The Defendant appealed.

The decision

The Court should not interfere in Case Management decisions made by a Judge who had applied the correct principles and who had taken into account matters which should be taken into account and left out of account matters which were irrelevant (see Royal & Sun Alliance Insurance v T & N Ltd). Amongst the Judge’s reasons for refusing the Application was that there had been no proposal to the Claimant for the joint instruction of an expert. This was not well founded. A party was not bound to propose the joint instruction of an expert, although that might well be the course which a Judge considered to be the right one.

The parties arguments in these circumstances needed to be addressed afresh. There was another reason for addressing the issue afresh, and that was because of some confusion between the existing experts as to what they had meant by the simple statement in the joint statement that the Claimant’s life expectancy was normal, which cause the Trial Judge some difficulties.

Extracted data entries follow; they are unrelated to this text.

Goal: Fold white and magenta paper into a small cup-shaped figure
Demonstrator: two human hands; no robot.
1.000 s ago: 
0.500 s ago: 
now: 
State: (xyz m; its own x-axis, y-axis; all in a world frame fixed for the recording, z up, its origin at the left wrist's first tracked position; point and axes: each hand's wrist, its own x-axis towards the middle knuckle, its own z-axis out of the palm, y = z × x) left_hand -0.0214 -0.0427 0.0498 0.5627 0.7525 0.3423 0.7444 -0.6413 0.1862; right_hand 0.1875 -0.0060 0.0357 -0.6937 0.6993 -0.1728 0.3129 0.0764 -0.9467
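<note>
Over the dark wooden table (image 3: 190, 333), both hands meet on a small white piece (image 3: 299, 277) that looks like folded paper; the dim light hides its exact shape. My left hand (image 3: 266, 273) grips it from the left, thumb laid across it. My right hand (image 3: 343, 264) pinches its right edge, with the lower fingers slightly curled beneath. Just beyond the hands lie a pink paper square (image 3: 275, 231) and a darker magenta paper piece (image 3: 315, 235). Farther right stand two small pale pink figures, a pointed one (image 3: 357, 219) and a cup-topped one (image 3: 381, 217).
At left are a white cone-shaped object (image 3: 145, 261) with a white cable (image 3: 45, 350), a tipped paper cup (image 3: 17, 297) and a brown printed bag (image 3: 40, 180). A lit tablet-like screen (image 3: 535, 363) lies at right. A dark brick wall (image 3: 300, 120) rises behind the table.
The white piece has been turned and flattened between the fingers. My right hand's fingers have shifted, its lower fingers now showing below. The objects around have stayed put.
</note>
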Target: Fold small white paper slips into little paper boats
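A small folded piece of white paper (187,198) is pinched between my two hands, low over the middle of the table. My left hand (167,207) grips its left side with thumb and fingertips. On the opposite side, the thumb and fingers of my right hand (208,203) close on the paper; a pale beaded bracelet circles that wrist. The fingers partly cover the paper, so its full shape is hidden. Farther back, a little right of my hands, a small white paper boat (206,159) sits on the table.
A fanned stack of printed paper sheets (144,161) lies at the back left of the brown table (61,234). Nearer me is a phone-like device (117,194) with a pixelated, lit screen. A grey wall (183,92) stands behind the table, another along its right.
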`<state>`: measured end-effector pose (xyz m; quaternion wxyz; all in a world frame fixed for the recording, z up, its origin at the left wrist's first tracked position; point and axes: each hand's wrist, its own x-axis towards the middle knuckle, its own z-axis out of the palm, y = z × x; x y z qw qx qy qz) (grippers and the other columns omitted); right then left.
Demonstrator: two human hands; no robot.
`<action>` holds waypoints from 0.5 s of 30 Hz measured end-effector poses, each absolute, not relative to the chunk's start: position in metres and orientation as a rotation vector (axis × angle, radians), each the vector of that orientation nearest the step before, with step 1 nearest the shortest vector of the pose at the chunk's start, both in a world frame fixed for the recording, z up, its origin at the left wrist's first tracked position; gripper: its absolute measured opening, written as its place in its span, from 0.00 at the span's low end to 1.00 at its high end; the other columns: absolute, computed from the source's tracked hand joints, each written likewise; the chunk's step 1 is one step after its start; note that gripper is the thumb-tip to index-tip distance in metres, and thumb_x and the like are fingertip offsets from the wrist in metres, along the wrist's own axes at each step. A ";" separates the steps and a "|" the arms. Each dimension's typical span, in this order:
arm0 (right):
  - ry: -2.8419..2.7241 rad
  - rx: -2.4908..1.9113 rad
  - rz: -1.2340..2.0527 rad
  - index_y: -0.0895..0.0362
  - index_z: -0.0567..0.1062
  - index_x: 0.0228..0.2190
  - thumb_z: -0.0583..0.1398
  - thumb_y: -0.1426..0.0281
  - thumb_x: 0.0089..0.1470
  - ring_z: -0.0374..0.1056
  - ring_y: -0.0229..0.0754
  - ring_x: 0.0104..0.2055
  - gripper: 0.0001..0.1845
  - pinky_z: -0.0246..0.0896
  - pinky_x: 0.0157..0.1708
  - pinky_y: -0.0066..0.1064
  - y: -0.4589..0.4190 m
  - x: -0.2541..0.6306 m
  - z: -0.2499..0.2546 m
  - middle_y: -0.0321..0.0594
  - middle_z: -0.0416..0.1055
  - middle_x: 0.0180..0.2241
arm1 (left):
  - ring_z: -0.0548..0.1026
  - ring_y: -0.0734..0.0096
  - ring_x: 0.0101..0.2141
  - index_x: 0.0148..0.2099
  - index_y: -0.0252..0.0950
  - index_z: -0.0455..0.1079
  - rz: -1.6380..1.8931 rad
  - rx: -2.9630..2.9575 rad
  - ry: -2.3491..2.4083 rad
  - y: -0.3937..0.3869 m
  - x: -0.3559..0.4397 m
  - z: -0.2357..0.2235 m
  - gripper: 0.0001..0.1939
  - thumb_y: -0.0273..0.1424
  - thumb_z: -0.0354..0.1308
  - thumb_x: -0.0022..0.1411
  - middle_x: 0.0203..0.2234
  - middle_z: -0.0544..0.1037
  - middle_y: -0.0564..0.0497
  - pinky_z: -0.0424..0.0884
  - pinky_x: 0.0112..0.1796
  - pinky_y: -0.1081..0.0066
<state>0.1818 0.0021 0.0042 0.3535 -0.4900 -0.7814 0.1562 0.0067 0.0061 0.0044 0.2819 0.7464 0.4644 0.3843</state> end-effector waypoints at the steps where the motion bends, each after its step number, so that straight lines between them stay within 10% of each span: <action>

It was in the spirit of the decision of the Court of Appeal in Royal Victoria Hospital v B that the clinical experts should be the normal and primary route through which statistical evidence should be put before the Court. It was only if there was disagreement between them on a statistical matter that the evidence such as a statistician such as Professor Strauss ought normally to be required.

Permission to adduce the report of Professor Strauss refused.

Application dismissed.

Counsel was invited to agree a form of Order relating to questions and directions to be given to Dr Hardie and Professor Trimble.